• Work to complete
Give the entries again exactly; drop the pictures.

• Input for this task
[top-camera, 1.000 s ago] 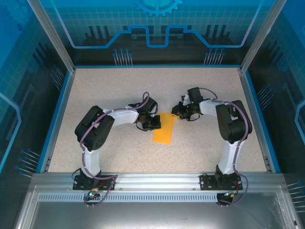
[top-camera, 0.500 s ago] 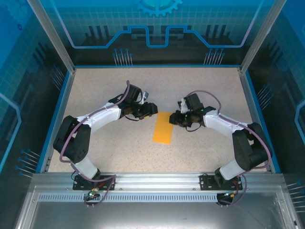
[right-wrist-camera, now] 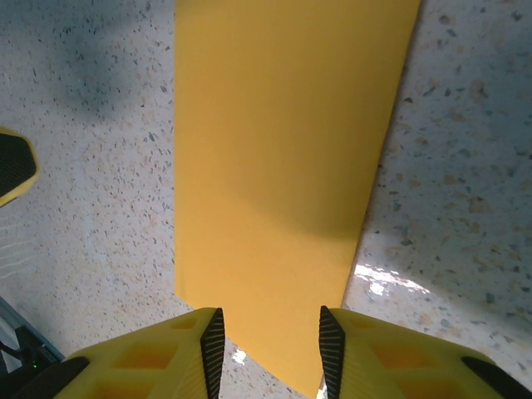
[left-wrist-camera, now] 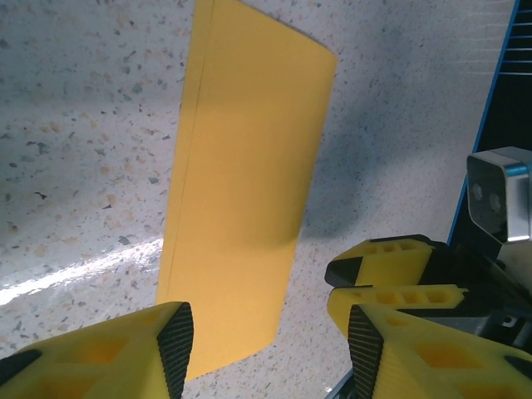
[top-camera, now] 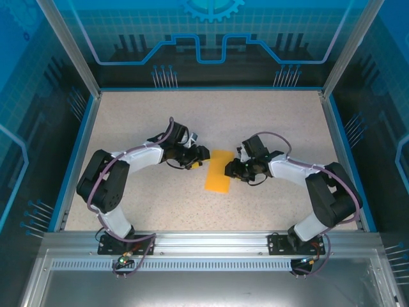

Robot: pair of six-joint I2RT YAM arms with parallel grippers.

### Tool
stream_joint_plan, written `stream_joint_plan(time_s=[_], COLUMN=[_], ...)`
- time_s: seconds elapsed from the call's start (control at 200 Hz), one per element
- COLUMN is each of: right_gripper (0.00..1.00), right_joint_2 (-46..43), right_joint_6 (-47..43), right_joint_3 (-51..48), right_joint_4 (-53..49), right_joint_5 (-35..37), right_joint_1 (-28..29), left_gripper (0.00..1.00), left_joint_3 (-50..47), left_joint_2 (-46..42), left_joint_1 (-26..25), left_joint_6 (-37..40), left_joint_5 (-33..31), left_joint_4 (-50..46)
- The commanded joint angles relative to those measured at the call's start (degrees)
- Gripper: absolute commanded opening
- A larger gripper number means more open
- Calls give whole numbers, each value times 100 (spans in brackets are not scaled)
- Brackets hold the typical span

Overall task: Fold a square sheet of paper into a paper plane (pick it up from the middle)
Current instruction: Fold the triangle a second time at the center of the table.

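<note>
The left end effector (top-camera: 197, 158) has its yellow fingers (left-wrist-camera: 125, 357) spread apart and grips nothing. It sits just beside the left edge of the paper sheet (top-camera: 219, 171). The right end effector (top-camera: 231, 169) is parted too (by a narrower gap), its tips at the sheet's right edge with nothing pinched. The sheet, a narrow orange-yellow rectangle with layered edges, lies flat on the speckled worktop (top-camera: 140, 115) between the two arms.

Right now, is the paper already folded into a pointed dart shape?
No, the paper lies on the table as a long rectangle with no pointed end.
</note>
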Motion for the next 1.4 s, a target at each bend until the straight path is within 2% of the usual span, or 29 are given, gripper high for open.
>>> stream_joint_plan(time_s=[0.0, 0.72, 1.155, 1.395], right_gripper=[39, 37, 28, 30], right_joint_2=[226, 681, 524, 50], right_joint_6=[99, 60, 82, 89], right_joint_3=[12, -104, -272, -264], right_joint_4=[159, 195, 73, 67], right_joint_5=[-189, -27, 162, 56], right_joint_1=[111, 122, 62, 17], left_gripper=[56, 55, 56, 56], left_joint_3=[44, 225, 370, 405], left_joint_2=[162, 430, 566, 535], left_joint_1=[-90, -295, -421, -461], left_joint_6=[-89, -1, 65, 104], left_joint_5=[224, 2, -83, -186], left_joint_4=[47, -232, -427, -527])
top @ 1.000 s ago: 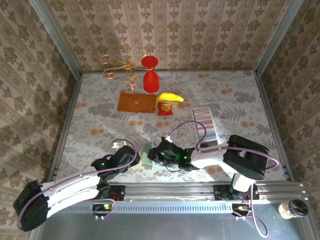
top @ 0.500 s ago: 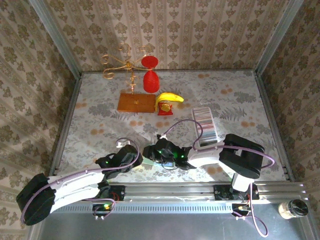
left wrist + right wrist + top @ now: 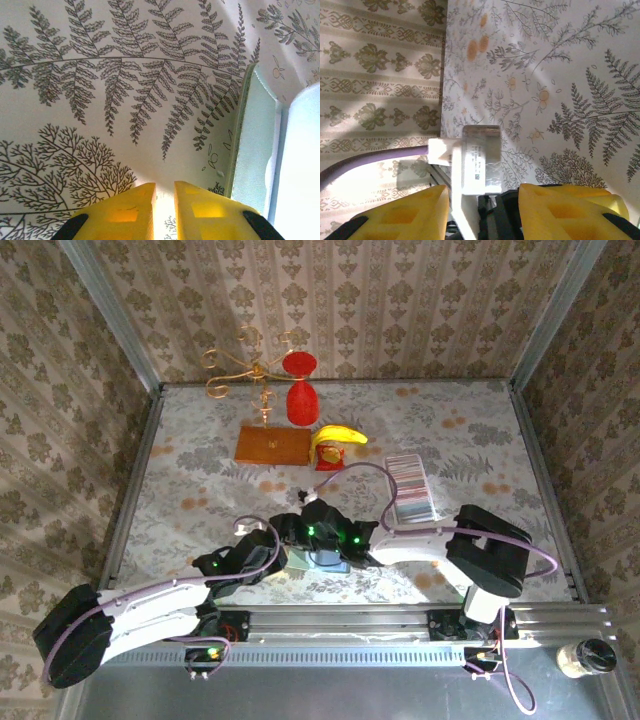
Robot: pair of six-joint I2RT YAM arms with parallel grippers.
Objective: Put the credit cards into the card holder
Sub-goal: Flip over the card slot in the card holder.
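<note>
The card holder [image 3: 325,562] lies open near the front edge, pale green with a bluish inner panel. In the left wrist view its green edge [image 3: 248,145] and a pale panel stand at the right. My left gripper [image 3: 278,556] is just left of the holder; its yellow fingers [image 3: 164,202] are almost together and hold nothing. My right gripper [image 3: 292,530] reaches in from the right, above the holder's far side. Its fingers [image 3: 485,212] stand wide apart, open, with the left arm's white wrist bracket [image 3: 480,165] beyond them. The credit cards [image 3: 410,488] stand as a striped row at the right.
A long clear tray [image 3: 413,512] holds the cards. At the back are a banana [image 3: 338,435], a red goblet [image 3: 301,400], a wooden board [image 3: 272,445] and a gold wire stand [image 3: 245,365]. Purple cables loop over both wrists. Walls close in the table's sides.
My right gripper has swung left and away from the front edge over the card holder, its jaws a little wider. My left gripper has slid right towards the holder and narrowed.
</note>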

• Result for this task
[top-camera, 1.000 s ago] 
[top-camera, 0.500 s ago] 
[right-wrist-camera, now] 
[left-wrist-camera, now] 
[top-camera, now] 

Robot: pair of six-joint I2RT YAM arms with parallel grippers.

### Tool
stream_joint_plan, written `stream_joint_plan(time_s=[_], COLUMN=[_], ...)`
- time_s: seconds elapsed from the call's start (control at 200 Hz), one per element
- COLUMN is each of: right_gripper (0.00..1.00), right_joint_2 (-46..43), right_joint_6 (-47..43), right_joint_3 (-51..48), right_joint_4 (-53..49), right_joint_5 (-35..37), right_joint_1 (-28..29), left_gripper (0.00..1.00), left_joint_3 (-50..47), left_joint_2 (-46..42), left_joint_1 (-26..25), left_joint_6 (-37..40), left_joint_5 (-33..31), left_joint_4 (-50..46)
- The commanded joint angles relative to those measured at the call's start (degrees)
- Gripper: absolute commanded opening
- A larger gripper number means more open
- Calls give whole numbers, each value times 100 (spans in brackets are not scaled)
- Brackets hold the typical span

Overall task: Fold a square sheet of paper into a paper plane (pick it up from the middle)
Current instruction: Fold the triangle a second time at the center of the table.

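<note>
The left end effector (top-camera: 197, 158) has its yellow fingers (left-wrist-camera: 125, 357) spread apart and grips nothing. It sits just beside the left edge of the paper sheet (top-camera: 219, 171). The right end effector (top-camera: 231, 169) is parted too (by a narrower gap), its tips at the sheet's right edge with nothing pinched. The sheet, a narrow orange-yellow rectangle with layered edges, lies flat on the speckled worktop (top-camera: 140, 115) between the two arms.

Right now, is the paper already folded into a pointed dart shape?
No, the paper lies on the table as a long rectangle with no pointed end.
</note>
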Motion for the next 1.4 s, a target at each bend until the straight path is within 2% of the usual span, or 29 are given, gripper high for open.
>>> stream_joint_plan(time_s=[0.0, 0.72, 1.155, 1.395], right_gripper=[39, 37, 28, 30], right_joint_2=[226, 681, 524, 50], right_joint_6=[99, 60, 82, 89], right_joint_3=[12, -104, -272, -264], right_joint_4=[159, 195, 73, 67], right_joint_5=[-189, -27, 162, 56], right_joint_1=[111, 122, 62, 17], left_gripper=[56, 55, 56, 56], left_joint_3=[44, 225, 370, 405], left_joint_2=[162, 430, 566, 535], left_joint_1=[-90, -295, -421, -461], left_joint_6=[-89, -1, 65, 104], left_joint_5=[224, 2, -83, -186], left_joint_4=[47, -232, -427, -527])
top @ 1.000 s ago: 
top @ 0.500 s ago: 
left wrist + right wrist + top @ now: 
Robot: pair of six-joint I2RT YAM arms with parallel grippers.
Objective: Put the credit cards into the card holder
Sub-goal: Flip over the card slot in the card holder.
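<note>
The card holder [image 3: 325,562] lies open near the front edge, pale green with a bluish inner panel. In the left wrist view its green edge [image 3: 248,145] and a pale panel stand at the right. My left gripper [image 3: 278,556] is just left of the holder; its yellow fingers [image 3: 164,202] are almost together and hold nothing. My right gripper [image 3: 292,530] reaches in from the right, above the holder's far side. Its fingers [image 3: 485,212] stand wide apart, open, with the left arm's white wrist bracket [image 3: 480,165] beyond them. The credit cards [image 3: 410,488] stand as a striped row at the right.
A long clear tray [image 3: 413,512] holds the cards. At the back are a banana [image 3: 338,435], a red goblet [image 3: 301,400], a wooden board [image 3: 272,445] and a gold wire stand [image 3: 245,365]. Purple cables loop over both wrists. Walls close in the table's sides.
My right gripper has swung left and away from the front edge over the card holder, its jaws a little wider. My left gripper has slid right towards the holder and narrowed.
</note>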

The response to this exercise is complete.